Pero no me veo capaz de hacerlo.

Julia cerró el diario de golpe y lo guardó apresuradamente al fondo del cajón. Gabriel podría entrar en cualquier momento y se enfadaría mucho si descubría lo que había hecho.

Ella ya se arrepentía. Tenía las palabras de Suzanne Emerson grabadas en la mente. Si Gabriel leyera aquel diario, odiaría aún más a su padre.

Dejó el peluche donde lo había encontrado, junto con las fotos y la caja de las joyas. Estaba a punto de guardar la locomotora cuando se fijó en la carta que estaba encima de la pila del correo que había llegado en su ausencia.

No reconoció la caligrafía, pero no hacía falta. El nombre y la dirección de Paulina estaban claramente escritos en una esquina del sobre. No sabía cómo lo había hecho, pero el caso era que ella había descubierto la nueva dirección de Gabriel y le había enviado una carta.

A su casa. La casa que compartía con su esposa.

El primer impulso de Julia fue tirar la carta al fuego. Pero ya había empezado a ocultarle cosas a su marido, como que había leído el diario personal de su madre a escondidas. No quería que la lista de secretos siguiera creciendo.
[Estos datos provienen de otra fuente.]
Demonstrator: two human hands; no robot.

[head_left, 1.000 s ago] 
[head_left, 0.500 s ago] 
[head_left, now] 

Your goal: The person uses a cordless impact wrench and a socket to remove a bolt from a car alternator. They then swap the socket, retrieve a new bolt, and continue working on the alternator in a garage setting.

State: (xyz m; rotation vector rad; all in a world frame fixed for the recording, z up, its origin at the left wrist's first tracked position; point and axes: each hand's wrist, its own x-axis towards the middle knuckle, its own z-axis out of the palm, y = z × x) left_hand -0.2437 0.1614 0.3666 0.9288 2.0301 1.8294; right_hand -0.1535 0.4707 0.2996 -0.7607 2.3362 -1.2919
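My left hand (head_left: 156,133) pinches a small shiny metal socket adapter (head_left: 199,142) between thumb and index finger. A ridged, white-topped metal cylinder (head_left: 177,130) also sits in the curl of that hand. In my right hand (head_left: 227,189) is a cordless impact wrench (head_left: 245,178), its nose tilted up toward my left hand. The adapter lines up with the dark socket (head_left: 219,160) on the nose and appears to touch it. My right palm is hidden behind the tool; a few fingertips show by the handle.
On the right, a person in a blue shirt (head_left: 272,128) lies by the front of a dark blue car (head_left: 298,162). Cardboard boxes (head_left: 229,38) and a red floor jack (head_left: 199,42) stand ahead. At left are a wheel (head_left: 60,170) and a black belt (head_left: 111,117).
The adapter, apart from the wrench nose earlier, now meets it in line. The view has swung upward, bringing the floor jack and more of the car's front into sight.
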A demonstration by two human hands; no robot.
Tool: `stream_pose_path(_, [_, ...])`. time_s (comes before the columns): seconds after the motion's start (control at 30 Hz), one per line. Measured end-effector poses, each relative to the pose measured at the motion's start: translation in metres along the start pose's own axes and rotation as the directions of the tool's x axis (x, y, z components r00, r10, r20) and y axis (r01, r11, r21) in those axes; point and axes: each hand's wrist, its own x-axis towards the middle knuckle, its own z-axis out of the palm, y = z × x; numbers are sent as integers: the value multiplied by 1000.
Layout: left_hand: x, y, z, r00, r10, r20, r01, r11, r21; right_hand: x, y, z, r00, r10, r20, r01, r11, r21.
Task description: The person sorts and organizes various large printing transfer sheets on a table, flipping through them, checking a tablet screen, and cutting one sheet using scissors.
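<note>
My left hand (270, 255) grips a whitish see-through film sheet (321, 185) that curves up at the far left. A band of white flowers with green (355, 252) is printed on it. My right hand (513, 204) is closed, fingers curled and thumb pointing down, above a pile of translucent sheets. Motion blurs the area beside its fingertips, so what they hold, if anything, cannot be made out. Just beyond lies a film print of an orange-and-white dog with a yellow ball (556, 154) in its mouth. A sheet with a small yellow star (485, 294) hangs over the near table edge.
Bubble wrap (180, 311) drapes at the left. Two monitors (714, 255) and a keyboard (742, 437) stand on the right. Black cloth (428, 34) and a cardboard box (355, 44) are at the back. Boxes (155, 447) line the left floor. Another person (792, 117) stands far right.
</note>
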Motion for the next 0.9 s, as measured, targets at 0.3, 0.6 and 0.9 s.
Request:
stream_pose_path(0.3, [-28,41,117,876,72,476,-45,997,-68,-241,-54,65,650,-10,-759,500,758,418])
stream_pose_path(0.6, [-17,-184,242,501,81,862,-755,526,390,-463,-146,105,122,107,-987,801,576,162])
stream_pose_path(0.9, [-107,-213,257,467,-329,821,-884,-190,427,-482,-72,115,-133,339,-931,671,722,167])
Sosteniendo el sobre a distancia, lo llevó a la habitación y se lo dio.

—Gracias, ya me ocuparé del correo más tarde. —Iba a tirar la carta sobre la cama, pero Julia lo impidió.

—Mira el remitente.

Gabriel miró la carta y maldijo.

—¿Por qué me escribe? Ni siquiera Carson, mi abogado, recibe ya noticias de ella.

Julia permaneció mirándolo en silencio.

Él abrió el sobre, esperando encontrar una larga carta manuscrita. Para su sorpresa, el sobre sólo contenía una tarjeta.

Leyó rápidamente el contenido.

—Es una invitación de boda. —Al volver la tarjeta, encontró unas líneas manuscritas:

Gabriel,

No te preocupes. No se me ocurriría invitarte a mi boda.

Sólo quería comunicarte que voy a casarme.

Después de todos estos años, finalmente voy a convertirme en esposa y madre de dos niñas maravillosas.

Ahora los dos somos felices. Las cosas por fin han acabado bien.

Besos y abrazos,

P.

Gabriel le alargó la participación de boda a Julia para que la leyera.

—Se casa —afirmó ésta.

—Sí.

—¿Cómo te sientes? —Julia escudriñó su cara.

Él volvió a meter la tarjeta en el sobre y se golpeó la palma de la mano con ella.

—Creo que Paulina lo ha expresado perfectamente. Los dos somos felices. Ha encontrado la familia que buscaba. —La miró a los ojos—. Y debe agradecértelo a ti.

—¿A mí?

—Fuiste tú la que me convenció de que lo mejor para ella sería alejarse. Que nunca sería feliz si seguía dependiendo de mí. Tenías razón.

Incómoda, Julia cambió el peso de pie, consciente de que acababa de fisgar entre sus posesiones personales hacía un momento.

—También tenías razón sobre Maria —admitió con tristeza.

Ella lo abrazó.

—Preferiría no tener razón en lo de Maria, pero, a veces, amar a alguien significa dejarlo marchar.

—Yo nunca te dejaré marchar. Me enfrentaré a cualquiera que trate de apartarte de mí —dijo Gabriel con fiereza.

Julia lo besó en los labios.

—Pues recuérdalo mientras tratas de poner en orden tus ideas. Sea lo que sea lo que te preocupe, estoy aquí. Y no voy a irme a ninguna parte.

Con un beso de despedida, salió de la habitación.

Mirando la invitación, Gabriel regresó al pasado.